### Work instruction
Repeat only the stretch of lines below that runs from the line with "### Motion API" through the line with "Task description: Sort", unaltered.

(Dataset items)
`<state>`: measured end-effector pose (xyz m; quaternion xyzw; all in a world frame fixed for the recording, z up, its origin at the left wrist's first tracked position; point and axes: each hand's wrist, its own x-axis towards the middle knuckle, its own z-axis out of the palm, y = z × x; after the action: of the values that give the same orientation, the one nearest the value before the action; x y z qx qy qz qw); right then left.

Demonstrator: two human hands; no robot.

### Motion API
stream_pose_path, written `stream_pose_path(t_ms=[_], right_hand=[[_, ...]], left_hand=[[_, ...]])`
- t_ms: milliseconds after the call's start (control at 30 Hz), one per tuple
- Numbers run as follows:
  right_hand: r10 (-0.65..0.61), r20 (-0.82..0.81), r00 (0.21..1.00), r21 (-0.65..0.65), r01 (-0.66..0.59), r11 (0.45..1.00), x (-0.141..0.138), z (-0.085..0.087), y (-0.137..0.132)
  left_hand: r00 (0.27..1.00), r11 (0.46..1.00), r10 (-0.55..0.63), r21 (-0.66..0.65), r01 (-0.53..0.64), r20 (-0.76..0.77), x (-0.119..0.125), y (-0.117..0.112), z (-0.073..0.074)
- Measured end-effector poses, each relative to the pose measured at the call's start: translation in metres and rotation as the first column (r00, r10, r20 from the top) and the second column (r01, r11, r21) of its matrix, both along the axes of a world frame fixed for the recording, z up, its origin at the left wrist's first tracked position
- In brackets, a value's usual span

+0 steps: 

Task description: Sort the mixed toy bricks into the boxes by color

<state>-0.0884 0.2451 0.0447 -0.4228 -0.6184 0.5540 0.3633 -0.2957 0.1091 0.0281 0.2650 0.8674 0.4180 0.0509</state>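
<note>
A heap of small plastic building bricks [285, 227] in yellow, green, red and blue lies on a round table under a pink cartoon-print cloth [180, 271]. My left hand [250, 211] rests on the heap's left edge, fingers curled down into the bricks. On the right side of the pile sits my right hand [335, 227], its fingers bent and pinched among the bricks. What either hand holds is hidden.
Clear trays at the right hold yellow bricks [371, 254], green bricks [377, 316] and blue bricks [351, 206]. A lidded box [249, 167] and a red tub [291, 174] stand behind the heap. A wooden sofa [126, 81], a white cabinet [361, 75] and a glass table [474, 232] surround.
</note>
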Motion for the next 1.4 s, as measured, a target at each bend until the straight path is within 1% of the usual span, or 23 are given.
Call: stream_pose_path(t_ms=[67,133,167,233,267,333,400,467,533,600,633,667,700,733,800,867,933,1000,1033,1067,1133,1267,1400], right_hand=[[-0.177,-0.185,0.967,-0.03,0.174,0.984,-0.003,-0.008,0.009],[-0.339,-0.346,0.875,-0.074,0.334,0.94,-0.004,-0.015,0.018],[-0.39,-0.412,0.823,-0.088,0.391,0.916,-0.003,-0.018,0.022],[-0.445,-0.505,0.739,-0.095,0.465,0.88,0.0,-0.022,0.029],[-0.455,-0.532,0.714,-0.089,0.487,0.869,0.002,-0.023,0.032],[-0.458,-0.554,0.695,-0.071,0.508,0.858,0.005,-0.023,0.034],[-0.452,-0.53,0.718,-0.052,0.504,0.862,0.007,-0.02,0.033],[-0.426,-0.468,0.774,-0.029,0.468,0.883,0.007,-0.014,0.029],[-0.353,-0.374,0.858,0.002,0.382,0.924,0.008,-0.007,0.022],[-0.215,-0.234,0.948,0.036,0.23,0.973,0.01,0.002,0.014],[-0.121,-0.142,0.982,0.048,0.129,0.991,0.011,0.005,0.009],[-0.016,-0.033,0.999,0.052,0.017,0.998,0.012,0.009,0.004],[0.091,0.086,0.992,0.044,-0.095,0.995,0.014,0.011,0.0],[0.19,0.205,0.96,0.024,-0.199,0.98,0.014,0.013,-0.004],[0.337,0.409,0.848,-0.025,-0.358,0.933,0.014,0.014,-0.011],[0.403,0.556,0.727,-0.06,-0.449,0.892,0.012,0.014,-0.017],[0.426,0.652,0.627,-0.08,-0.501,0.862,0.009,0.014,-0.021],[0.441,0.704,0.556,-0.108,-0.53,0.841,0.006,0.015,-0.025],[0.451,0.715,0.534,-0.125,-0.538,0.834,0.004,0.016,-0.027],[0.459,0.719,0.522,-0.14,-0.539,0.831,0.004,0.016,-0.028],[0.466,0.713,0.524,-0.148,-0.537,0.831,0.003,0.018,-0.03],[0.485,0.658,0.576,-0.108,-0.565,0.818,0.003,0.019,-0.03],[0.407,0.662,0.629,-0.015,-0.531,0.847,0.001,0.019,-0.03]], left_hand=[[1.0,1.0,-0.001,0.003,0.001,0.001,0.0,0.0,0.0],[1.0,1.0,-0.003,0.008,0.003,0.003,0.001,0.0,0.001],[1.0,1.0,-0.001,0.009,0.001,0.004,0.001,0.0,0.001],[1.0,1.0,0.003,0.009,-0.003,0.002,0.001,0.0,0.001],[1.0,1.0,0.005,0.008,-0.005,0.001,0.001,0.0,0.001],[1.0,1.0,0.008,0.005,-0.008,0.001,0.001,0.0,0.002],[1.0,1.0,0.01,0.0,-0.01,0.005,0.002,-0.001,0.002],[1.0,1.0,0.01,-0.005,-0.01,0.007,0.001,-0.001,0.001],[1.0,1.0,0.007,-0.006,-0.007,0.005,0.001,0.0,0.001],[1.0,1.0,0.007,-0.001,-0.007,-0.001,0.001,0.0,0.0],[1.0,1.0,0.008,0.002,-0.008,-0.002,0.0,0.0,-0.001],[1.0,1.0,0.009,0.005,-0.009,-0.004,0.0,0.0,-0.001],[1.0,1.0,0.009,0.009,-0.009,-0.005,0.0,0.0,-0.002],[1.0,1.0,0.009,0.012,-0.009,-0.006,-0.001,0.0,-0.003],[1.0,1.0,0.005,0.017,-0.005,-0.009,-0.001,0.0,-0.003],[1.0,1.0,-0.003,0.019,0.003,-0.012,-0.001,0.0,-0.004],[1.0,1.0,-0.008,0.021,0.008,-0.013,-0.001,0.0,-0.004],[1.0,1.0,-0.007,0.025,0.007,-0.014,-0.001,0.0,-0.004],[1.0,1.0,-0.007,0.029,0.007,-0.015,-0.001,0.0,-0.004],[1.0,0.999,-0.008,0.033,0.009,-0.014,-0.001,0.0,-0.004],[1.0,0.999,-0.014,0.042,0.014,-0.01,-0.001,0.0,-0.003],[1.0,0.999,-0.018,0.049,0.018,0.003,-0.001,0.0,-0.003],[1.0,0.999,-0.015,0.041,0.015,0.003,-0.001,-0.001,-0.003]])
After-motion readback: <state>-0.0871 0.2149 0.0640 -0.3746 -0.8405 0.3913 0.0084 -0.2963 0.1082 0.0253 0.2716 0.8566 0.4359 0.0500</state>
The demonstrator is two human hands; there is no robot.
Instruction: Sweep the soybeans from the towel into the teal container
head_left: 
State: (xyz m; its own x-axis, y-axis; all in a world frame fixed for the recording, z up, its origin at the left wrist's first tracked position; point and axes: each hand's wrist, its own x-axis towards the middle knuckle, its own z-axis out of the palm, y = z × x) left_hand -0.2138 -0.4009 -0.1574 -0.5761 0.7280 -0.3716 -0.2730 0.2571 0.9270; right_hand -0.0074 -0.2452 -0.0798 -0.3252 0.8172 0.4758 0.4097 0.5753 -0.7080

### Solution
### Motion API
stream_pose_path, written `stream_pose_path(t_ms=[_], right_hand=[[_, ...]], left_hand=[[_, ...]])`
- t_ms: milliseconds after the call's start (control at 30 Hz), one per tuple
- Numbers run as follows:
  right_hand: r10 (-0.65..0.61), r20 (-0.82..0.81), r00 (0.21..1.00), r21 (-0.65..0.65), r01 (-0.66..0.59), r11 (0.45..1.00), x (-0.141..0.138), z (-0.085..0.087), y (-0.137..0.132)
  left_hand: r00 (0.27..1.00), r11 (0.46..1.00), r10 (-0.55..0.63), r21 (-0.66..0.65), r01 (-0.53..0.64), r20 (-0.76..0.77), x (-0.119..0.125), y (-0.117..0.112), z (-0.073..0.074)
- Measured end-effector poses, each relative to the pose measured at the call's start: translation in metres and rotation as the first column (r00, r10, r20 from the top) and the second column (r01, r11, r21) of its matrix, both along the axes of a world frame fixed for the recording, z up, its origin at the left wrist's first tracked position
- In brackets, a value's usual span

+0 steps: 

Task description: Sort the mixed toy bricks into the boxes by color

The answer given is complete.